The Failure (Accessible Name does not contain the visible label text) may not be one when text controls do not have a visible label. For example, a placeholder attribute (or an equivalent attribute like title)

I wanted to clarify that placeholder text is not considered a replacement for a label in the HTML5.2 specification

The placeholder attribute should not be used as an alternative to a label.

or in aria:

Authors SHOULD NOT use aria-placeholder instead of a label as their purposes are different: The label indicates what kind of information is expected. The placeholder text is a hint about the expected value. See related aria-labelledby and aria-label.

Use of the TITLE attribute or accessible hover text for a label is allowed (but discouraged) in WCAG, and its value is taken into account in the accessible name specification.

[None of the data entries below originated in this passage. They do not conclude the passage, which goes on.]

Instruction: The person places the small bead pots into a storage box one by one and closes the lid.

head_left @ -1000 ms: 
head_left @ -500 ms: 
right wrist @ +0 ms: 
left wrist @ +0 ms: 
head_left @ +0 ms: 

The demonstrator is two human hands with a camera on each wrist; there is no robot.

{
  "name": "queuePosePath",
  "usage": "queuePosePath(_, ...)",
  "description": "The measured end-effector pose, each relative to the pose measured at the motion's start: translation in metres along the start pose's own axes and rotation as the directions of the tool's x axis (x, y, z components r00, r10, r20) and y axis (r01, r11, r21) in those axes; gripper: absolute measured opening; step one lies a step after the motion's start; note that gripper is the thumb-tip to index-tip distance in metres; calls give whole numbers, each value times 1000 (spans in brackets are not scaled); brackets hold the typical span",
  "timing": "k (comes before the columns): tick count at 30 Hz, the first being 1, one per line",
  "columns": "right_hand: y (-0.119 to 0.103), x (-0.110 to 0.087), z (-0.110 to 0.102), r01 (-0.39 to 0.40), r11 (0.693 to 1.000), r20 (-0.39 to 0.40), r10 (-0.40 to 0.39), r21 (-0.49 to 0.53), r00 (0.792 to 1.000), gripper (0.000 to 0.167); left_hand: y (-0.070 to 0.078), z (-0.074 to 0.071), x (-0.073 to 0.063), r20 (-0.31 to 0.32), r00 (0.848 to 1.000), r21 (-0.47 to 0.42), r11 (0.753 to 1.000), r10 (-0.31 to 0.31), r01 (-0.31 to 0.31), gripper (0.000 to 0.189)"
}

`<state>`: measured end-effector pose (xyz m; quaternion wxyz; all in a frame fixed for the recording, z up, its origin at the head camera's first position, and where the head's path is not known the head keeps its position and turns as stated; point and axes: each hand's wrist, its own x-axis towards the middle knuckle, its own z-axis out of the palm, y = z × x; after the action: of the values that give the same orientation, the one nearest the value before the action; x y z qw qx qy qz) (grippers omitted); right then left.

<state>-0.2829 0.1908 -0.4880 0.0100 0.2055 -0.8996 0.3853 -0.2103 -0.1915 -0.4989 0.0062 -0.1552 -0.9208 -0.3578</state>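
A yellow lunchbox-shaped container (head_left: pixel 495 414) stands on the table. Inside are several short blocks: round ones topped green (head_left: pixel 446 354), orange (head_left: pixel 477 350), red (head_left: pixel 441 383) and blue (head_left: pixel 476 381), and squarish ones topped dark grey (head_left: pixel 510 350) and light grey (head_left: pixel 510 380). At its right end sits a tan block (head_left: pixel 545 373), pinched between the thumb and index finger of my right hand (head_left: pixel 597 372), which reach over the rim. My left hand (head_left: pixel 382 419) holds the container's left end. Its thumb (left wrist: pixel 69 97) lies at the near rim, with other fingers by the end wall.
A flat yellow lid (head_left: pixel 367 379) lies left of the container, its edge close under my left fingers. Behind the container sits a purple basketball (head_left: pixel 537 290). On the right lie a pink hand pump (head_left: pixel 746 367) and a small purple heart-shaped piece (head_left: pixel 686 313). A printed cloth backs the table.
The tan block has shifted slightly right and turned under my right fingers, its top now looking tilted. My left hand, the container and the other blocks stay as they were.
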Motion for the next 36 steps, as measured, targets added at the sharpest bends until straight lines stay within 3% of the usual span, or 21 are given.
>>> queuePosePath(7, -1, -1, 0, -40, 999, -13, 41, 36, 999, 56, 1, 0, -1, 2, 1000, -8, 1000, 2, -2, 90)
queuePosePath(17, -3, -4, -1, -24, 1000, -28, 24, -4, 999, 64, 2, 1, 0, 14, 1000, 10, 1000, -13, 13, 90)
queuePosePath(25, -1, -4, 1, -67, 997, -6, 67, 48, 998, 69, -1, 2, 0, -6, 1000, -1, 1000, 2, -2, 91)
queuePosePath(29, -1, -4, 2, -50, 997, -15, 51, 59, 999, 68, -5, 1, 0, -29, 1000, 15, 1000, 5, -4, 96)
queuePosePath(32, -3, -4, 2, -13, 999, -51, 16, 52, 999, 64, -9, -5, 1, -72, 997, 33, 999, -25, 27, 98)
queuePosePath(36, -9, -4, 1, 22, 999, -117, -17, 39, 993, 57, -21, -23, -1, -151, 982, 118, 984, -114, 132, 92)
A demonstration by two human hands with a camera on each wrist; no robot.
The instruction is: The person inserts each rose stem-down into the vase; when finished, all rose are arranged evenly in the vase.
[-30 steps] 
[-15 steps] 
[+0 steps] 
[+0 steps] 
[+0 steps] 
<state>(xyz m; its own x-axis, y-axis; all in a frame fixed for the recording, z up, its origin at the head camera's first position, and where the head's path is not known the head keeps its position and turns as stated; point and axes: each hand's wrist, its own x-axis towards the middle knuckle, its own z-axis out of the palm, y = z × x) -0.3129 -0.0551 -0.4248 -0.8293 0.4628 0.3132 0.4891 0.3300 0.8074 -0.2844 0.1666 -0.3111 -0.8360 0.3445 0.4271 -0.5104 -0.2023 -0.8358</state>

It does not stand as an example of a non-visible label, since it is visible (and so could potentially be found and announced by someone using speech recognition) , just not persistent.

and aria-label could satisfy visible and programmatic aspects ( E.g., Search textbox...

If a "search" button appeared after an input with no label, then I agree that aria-label="search" is a possible solution; however, the chances for the engine getting confused between whether the user wants to activate the search button or reposition to the search input field seems heightened (depending on how the user references the control with different speech affordances such as "move to" or "select").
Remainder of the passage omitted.